- _Directions_
Make an exact copy of all the data.

- _Data for review_
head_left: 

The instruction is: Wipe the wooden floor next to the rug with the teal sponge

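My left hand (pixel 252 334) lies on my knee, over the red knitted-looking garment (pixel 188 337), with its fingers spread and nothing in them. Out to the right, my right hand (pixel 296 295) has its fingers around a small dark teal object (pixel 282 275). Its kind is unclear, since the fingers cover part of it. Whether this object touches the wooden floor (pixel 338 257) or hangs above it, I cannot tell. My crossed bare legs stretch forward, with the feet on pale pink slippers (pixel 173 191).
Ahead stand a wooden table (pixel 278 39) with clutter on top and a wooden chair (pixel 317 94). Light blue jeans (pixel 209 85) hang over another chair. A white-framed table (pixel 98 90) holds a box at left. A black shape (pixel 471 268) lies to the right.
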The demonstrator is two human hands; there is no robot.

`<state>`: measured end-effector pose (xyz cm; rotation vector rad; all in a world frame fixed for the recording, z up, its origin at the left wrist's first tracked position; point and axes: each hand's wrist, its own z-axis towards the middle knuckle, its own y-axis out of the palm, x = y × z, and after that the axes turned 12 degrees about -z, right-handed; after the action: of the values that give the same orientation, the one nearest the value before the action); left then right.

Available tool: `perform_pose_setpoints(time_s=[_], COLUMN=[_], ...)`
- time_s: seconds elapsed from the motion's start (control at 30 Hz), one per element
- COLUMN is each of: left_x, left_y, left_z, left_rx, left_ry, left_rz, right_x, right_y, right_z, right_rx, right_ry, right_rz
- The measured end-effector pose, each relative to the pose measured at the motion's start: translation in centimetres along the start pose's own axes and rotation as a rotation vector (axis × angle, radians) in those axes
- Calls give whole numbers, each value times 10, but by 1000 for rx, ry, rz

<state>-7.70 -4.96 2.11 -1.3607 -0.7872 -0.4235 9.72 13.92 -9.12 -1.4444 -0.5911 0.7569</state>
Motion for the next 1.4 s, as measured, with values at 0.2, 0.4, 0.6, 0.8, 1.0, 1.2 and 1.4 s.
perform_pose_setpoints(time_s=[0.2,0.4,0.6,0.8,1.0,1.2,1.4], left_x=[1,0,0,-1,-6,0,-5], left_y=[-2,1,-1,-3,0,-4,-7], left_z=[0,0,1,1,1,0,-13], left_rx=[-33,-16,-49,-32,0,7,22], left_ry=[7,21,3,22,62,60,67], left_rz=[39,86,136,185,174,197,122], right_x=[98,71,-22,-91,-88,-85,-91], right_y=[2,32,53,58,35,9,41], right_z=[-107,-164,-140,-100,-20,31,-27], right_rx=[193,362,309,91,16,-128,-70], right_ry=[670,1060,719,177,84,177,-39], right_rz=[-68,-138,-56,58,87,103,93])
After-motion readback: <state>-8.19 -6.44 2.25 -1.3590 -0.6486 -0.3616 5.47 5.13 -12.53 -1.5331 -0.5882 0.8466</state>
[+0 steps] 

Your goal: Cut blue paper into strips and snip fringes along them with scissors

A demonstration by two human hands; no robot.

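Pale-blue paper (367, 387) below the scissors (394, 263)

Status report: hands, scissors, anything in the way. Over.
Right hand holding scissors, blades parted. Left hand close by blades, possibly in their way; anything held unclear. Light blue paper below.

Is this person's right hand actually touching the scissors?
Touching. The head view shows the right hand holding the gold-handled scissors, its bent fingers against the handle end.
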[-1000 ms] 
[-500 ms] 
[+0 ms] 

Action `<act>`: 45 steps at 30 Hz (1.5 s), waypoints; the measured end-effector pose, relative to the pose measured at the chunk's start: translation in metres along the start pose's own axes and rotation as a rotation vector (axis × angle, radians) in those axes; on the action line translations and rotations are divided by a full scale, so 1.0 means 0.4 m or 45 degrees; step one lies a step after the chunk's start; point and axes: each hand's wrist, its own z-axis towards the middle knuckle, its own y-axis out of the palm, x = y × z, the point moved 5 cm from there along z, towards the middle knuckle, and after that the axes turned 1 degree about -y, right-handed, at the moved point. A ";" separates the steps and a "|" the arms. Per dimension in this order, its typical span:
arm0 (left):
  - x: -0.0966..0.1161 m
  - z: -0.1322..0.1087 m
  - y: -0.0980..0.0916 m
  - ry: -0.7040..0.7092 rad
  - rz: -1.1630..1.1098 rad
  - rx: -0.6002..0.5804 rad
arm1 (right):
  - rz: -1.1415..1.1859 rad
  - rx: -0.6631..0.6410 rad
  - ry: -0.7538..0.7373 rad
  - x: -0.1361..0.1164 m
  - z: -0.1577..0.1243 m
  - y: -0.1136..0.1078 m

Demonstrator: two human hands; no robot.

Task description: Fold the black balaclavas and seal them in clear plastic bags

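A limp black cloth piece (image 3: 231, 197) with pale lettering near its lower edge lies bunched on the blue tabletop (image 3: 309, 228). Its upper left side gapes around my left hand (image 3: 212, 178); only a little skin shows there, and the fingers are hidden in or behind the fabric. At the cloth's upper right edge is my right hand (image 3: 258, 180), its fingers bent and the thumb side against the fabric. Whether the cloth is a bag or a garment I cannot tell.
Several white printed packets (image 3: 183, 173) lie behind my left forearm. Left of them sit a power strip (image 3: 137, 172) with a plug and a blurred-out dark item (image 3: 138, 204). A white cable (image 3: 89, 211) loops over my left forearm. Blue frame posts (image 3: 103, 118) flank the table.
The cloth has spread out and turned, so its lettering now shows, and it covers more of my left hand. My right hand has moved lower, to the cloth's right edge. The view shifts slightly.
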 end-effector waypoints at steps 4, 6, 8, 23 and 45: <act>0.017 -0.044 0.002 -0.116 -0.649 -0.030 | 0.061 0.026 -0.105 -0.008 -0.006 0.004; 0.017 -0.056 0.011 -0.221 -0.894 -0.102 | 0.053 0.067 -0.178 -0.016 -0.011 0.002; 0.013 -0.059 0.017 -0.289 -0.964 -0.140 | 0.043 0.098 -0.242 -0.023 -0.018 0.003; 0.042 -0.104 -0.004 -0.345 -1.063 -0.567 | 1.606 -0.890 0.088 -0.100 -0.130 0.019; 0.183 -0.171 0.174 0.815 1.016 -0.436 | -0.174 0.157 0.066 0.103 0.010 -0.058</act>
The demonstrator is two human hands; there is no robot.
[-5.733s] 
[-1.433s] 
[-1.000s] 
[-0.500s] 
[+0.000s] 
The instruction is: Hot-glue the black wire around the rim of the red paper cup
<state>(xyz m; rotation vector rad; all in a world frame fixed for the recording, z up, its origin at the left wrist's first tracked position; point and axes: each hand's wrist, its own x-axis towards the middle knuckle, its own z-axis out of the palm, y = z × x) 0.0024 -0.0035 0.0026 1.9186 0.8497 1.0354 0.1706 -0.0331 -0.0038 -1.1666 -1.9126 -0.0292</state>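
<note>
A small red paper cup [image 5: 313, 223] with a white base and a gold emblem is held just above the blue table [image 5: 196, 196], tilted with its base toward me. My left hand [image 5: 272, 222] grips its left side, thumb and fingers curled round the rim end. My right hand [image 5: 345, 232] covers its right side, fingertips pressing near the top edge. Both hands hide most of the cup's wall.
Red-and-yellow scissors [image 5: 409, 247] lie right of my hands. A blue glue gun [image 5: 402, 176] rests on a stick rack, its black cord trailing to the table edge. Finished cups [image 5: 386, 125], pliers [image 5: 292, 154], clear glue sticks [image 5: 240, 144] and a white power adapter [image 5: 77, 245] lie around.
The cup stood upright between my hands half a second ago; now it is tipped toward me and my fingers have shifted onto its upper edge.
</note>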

- _Result of this exercise_
head_left: 

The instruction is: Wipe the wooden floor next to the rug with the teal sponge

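My left hand (pixel 252 334) lies on my knee, over the red knitted-looking garment (pixel 188 337), with its fingers spread and nothing in them. Out to the right, my right hand (pixel 296 295) has its fingers around a small dark teal object (pixel 282 275). Its kind is unclear, since the fingers cover part of it. Whether this object touches the wooden floor (pixel 338 257) or hangs above it, I cannot tell. My crossed bare legs stretch forward, with the feet on pale pink slippers (pixel 173 191).
Ahead stand a wooden table (pixel 278 39) with clutter on top and a wooden chair (pixel 317 94). Light blue jeans (pixel 209 85) hang over another chair. A white-framed table (pixel 98 90) holds a box at left. A black shape (pixel 471 268) lies to the right.
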The demonstrator is two human hands; there is no robot.

`<state>`: measured end-effector pose (xyz cm; rotation vector rad; all in a world frame fixed for the recording, z up, its origin at the left wrist's first tracked position; point and axes: each hand's wrist, its own z-axis towards the middle knuckle, its own y-axis out of the palm, x = y × z, and after that the axes turned 12 degrees about -z, right-handed; after the action: of the values that give the same orientation, the one nearest the value before the action); left then right.

Available tool: `perform_pose_setpoints(time_s=[_], COLUMN=[_], ...)`
- time_s: seconds elapsed from the motion's start (control at 30 Hz), one per element
- COLUMN is each of: left_x, left_y, left_z, left_rx, left_ry, left_rz, right_x, right_y, right_z, right_rx, right_ry, right_rz
- The measured end-effector pose, each relative to the pose measured at the motion's start: translation in centimetres along the start pose's own axes and rotation as a rotation vector (axis × angle, radians) in those axes
- Calls give whole numbers, each value times 10, but by 1000 for rx, ry, rz

<state>-7.70 -4.96 2.11 -1.3607 -0.7872 -0.4235 9.72 13.92 -9.12 -1.4444 -0.5911 0.7569</state>
Motion for the next 1.4 s, as measured, with values at 0.2, 0.4, 0.6, 0.8, 1.0, 1.2 and 1.4 s.
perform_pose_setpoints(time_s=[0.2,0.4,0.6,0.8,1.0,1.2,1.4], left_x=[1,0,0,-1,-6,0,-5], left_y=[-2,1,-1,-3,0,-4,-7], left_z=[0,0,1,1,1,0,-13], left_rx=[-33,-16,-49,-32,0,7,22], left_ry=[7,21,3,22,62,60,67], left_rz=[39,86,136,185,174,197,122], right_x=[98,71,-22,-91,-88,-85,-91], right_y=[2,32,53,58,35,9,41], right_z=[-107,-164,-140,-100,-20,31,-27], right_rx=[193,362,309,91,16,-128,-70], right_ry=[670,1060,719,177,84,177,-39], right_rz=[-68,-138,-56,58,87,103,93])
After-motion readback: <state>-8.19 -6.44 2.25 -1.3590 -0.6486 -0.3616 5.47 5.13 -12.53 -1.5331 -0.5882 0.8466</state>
[+0 steps] 

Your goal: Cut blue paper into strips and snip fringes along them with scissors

A demonstration by two human hands; no robot.

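Pale-blue paper (367, 387) below the scissors (394, 263)

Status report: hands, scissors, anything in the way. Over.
Right hand holding scissors, blades parted. Left hand close by blades, possibly in their way; anything held unclear. Light blue paper below.

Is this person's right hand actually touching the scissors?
Touching. The head view shows the right hand holding the gold-handled scissors, its bent fingers against the handle end.
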[-1000 ms] 
[-500 ms] 
[+0 ms] 

Action `<act>`: 45 steps at 30 Hz (1.5 s), waypoints; the measured end-effector pose, relative to the pose measured at the chunk's start: translation in metres along the start pose's own axes and rotation as a rotation vector (axis × angle, radians) in those axes; on the action line translations and rotations are divided by a full scale, so 1.0 means 0.4 m or 45 degrees; step one lies a step after the chunk's start; point and axes: each hand's wrist, its own z-axis towards the middle knuckle, its own y-axis out of the palm, x = y × z, the point moved 5 cm from there along z, towards the middle knuckle, and after that the axes turned 1 degree about -y, right-handed, at the moved point. A ";" separates the steps and a "|" the arms. Per dimension in this order, its typical span:
arm0 (left):
  - x: -0.0966..0.1161 m
  - z: -0.1322..0.1087 m
  - y: -0.0980..0.0916 m
  - ry: -0.7040..0.7092 rad
  - rz: -1.1630..1.1098 rad
  - rx: -0.6002..0.5804 rad
arm1 (right):
  - rz: -1.1415..1.1859 rad
  - rx: -0.6631..0.6410 rad
  - ry: -0.7538..0.7373 rad
  - x: -0.1361..0.1164 m
  - z: -0.1577..0.1243 m
  - y: -0.1136..0.1078 m

Demonstrator: two human hands; no robot.

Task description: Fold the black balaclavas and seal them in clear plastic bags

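A limp black cloth piece (image 3: 231, 197) with pale lettering near its lower edge lies bunched on the blue tabletop (image 3: 309, 228). Its upper left side gapes around my left hand (image 3: 212, 178); only a little skin shows there, and the fingers are hidden in or behind the fabric. At the cloth's upper right edge is my right hand (image 3: 258, 180), its fingers bent and the thumb side against the fabric. Whether the cloth is a bag or a garment I cannot tell.
Several white printed packets (image 3: 183, 173) lie behind my left forearm. Left of them sit a power strip (image 3: 137, 172) with a plug and a blurred-out dark item (image 3: 138, 204). A white cable (image 3: 89, 211) loops over my left forearm. Blue frame posts (image 3: 103, 118) flank the table.
The cloth has spread out and turned, so its lettering now shows, and it covers more of my left hand. My right hand has moved lower, to the cloth's right edge. The view shifts slightly.
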 end-effector waypoints at steps 4, 6, 8, 23 and 45: <act>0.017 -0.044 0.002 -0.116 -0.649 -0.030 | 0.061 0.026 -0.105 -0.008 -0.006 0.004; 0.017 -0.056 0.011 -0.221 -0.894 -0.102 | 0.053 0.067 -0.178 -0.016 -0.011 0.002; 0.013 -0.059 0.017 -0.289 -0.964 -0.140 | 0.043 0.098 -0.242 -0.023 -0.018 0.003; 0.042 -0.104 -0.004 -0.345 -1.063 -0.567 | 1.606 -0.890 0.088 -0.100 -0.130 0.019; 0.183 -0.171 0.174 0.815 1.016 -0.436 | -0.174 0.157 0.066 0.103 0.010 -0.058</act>
The demonstrator is two human hands; there is no robot.
[-5.733s] 
[-1.433s] 
[-1.000s] 
[-0.500s] 
[+0.000s] 
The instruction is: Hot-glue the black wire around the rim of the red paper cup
<state>(xyz m; rotation vector rad; all in a world frame fixed for the recording, z up, its origin at the left wrist's first tracked position; point and axes: each hand's wrist, its own x-axis towards the middle knuckle, its own z-axis out of the palm, y = z × x) 0.0024 -0.0035 0.0026 1.9186 0.8497 1.0354 0.1706 -0.0331 -0.0038 -1.1666 -1.9126 -0.0292</state>
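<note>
A small red paper cup [image 5: 313, 223] with a white base and a gold emblem is held just above the blue table [image 5: 196, 196], tilted with its base toward me. My left hand [image 5: 272, 222] grips its left side, thumb and fingers curled round the rim end. My right hand [image 5: 345, 232] covers its right side, fingertips pressing near the top edge. Both hands hide most of the cup's wall.
Red-and-yellow scissors [image 5: 409, 247] lie right of my hands. A blue glue gun [image 5: 402, 176] rests on a stick rack, its black cord trailing to the table edge. Finished cups [image 5: 386, 125], pliers [image 5: 292, 154], clear glue sticks [image 5: 240, 144] and a white power adapter [image 5: 77, 245] lie around.
The cup stood upright between my hands half a second ago; now it is tipped toward me and my fingers have shifted onto its upper edge.
</note>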

The exercise has nothing more to it.